Vostok-2 (11A510)
- Function: Small-lift launch vehicle
- Manufacturer: OKB-1
- Country of origin: Soviet Union

Size
- Stages: 4

Capacity

Payload to LEO
- Mass: 4,500 kg (9,900 lb)

Associated rockets
- Family: R-7

Launch history
- Status: Retired
- Launch sites: Baikonur, Site 31/6
- Total launches: 2
- Success(es): 2
- First flight: 27 December 1965
- Last flight: 20 July 1966
- Carries passengers or cargo: US-A

Boosters (First stage) – Block B, V, G & D
- No. boosters: 4
- Powered by: 1 × RD-107
- Maximum thrust: 994.3 kN (223,500 lb_{f})
- Total thrust: 3,977.2 kN (894,100 lb_{f})
- Specific impulse: 315 s (3.09 km/s)
- Burn time: 118 seconds
- Propellant: LOX / RP-1

Second stage (core) – Block A
- Powered by: 1 × RD-108
- Maximum thrust: 977.7 kN (219,800 lb_{f})
- Specific impulse: 315 s (3.09 km/s)
- Burn time: 292 seconds
- Propellant: LOX / RP-1

Third stage
- Powered by: 1 × RD-0109
- Maximum thrust: 54.5 kN (12,300 lb_{f})
- Specific impulse: 365 s (3.58 km/s)
- Burn time: 365 seconds
- Propellant: LOX / RP-1

Fourth stage – Unknown

= Soyuz/Vostok =

Soviet expendable carrier rocket

The Soyuz/Vostok (GRAU index: 11A510) was an interim expendable carrier rocket used by the Soviet Union in 1965 and 1966. Two were launched with prototype US-A satellites.

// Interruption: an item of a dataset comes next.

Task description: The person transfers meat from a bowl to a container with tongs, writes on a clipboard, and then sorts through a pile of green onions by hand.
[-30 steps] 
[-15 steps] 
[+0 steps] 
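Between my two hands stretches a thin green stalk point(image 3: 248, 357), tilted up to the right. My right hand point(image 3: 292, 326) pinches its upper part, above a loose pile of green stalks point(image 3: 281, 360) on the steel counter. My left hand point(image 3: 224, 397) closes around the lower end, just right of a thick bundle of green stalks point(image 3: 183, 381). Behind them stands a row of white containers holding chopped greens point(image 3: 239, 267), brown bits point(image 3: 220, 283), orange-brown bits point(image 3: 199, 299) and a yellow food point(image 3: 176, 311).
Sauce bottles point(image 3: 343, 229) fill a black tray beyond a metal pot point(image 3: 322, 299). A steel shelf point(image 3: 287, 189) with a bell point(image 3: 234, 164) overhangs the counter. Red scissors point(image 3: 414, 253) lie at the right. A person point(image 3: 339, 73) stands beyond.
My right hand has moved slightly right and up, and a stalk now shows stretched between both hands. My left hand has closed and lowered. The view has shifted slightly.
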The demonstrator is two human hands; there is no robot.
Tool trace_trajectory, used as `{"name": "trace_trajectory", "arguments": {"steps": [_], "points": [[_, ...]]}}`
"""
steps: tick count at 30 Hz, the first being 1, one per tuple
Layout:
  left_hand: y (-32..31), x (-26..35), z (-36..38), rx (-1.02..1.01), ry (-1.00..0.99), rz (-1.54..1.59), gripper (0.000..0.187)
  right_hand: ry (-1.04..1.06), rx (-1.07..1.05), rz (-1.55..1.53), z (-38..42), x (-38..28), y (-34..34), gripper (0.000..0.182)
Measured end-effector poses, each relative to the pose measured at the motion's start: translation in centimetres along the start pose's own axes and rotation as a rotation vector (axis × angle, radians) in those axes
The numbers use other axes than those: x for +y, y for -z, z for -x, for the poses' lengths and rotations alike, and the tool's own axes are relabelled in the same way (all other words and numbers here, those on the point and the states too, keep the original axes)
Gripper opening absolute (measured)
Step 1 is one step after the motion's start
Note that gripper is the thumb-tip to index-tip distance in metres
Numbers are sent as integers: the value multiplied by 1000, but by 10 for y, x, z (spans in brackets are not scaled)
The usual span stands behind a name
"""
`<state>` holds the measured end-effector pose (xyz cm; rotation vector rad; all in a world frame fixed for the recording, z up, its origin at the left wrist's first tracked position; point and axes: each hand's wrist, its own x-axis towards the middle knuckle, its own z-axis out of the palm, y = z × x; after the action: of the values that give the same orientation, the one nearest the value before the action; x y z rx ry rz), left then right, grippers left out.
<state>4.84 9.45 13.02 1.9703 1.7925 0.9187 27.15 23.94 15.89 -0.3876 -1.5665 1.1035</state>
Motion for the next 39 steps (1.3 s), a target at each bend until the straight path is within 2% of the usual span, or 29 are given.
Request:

The Soyuz/Vostok was launched from Site 31/6 at the Baikonur Cosmodrome. It consisted of the boosters (first stage) and second stage (core) from a Soyuz rocket combined with the third stage of the Vostok-2, and an unknown fourth stage. Along with the Voskhod-derived Polyot, it was built as an interim between the cancellation of the UR-200 development programme, and the introduction of the Tsyklon-2, which took over US-A launches once it entered service.